Problem requirements: Write out exactly the lines from the one containing "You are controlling" through the last line of the records below, both included, and leave out any pictures.
_ _ _ _ _
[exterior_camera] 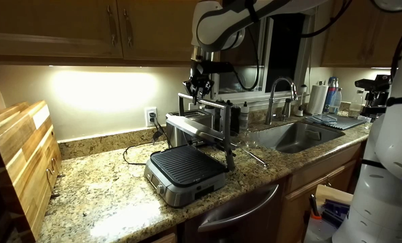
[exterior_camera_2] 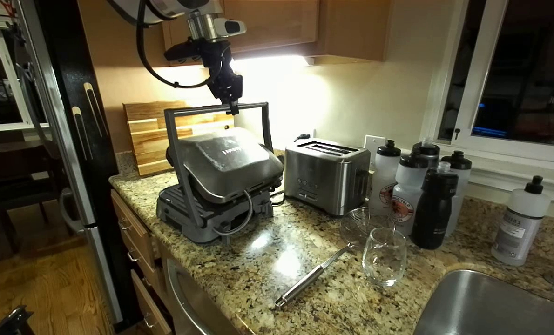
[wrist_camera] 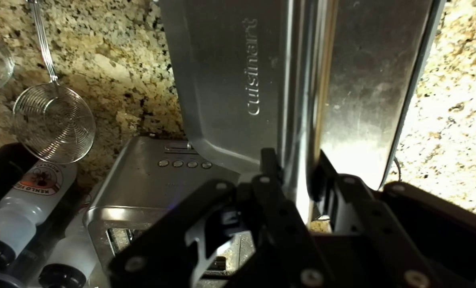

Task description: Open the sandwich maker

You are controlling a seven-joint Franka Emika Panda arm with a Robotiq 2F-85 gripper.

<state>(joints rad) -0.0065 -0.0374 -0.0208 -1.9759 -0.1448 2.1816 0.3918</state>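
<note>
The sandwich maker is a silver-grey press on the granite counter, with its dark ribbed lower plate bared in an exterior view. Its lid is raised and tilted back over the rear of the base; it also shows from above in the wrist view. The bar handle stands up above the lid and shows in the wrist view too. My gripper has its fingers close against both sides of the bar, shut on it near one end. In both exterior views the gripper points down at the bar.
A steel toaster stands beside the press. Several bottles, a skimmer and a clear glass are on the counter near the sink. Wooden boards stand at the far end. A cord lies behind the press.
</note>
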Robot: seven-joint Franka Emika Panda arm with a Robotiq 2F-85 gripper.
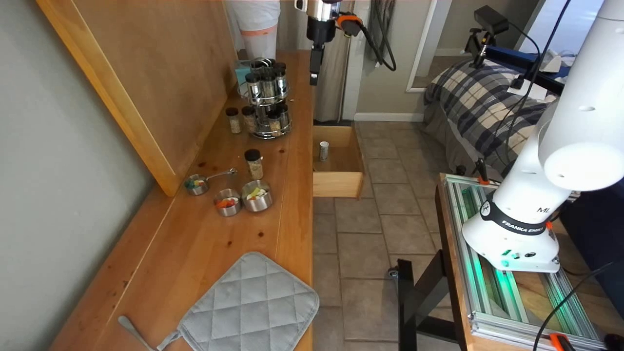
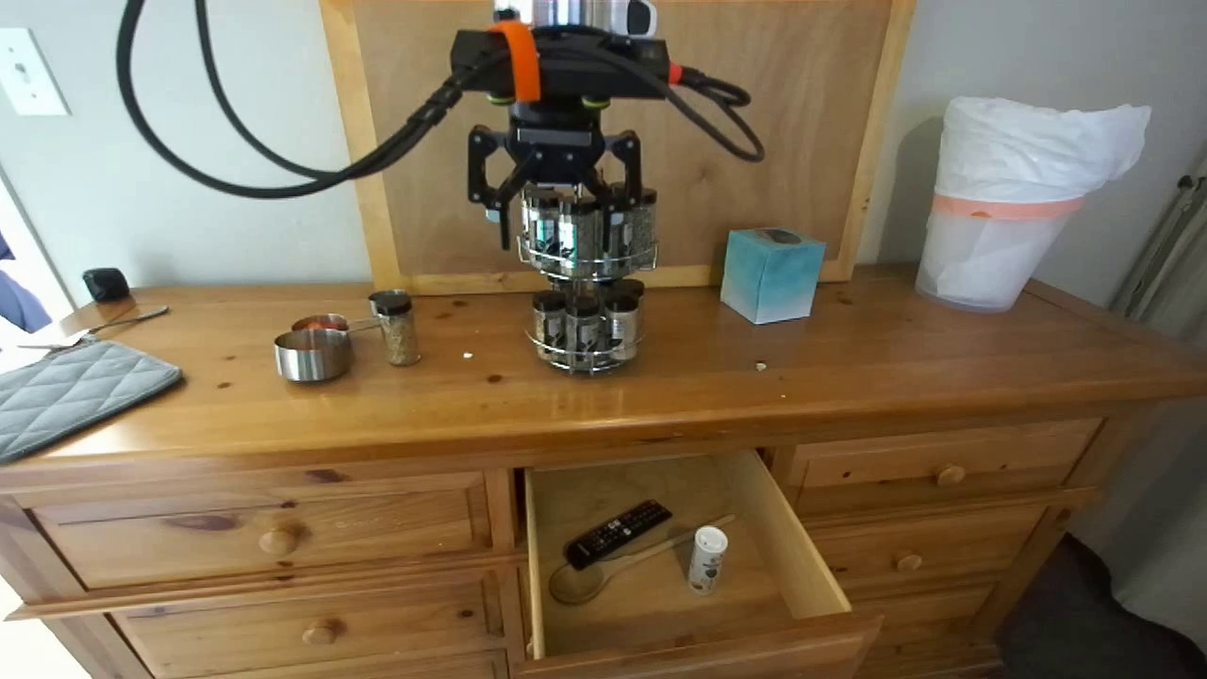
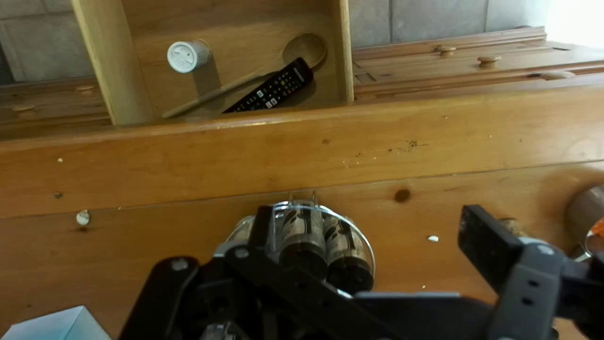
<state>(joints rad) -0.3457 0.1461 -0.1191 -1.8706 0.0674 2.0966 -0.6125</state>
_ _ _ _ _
Exercise output:
You are controlling a seven-joint Franka Emika Panda arm with a Robotiq 2F-85 gripper.

<state>(joints rad) -0.0065 -0.0374 -0.0208 -1.9759 -0.1448 2.1816 0.3918</state>
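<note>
The sandwich maker is a silver-grey press on the granite counter, with its dark ribbed lower plate bared in an exterior view. Its lid is raised and tilted back over the rear of the base; it also shows from above in the wrist view. The bar handle stands up above the lid and shows in the wrist view too. My gripper has its fingers close against both sides of the bar, shut on it near one end. In both exterior views the gripper points down at the bar.
A steel toaster stands beside the press. Several bottles, a skimmer and a clear glass are on the counter near the sink. Wooden boards stand at the far end. A cord lies behind the press.
</note>
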Robot: seven-joint Franka Emika Panda arm with a Robotiq 2F-85 gripper.
<state>(joints rad) -0.3457 0.1461 -0.1191 -1.8706 0.0674 2.0966 -0.6125</state>

For this exercise, nothing more remains to be given.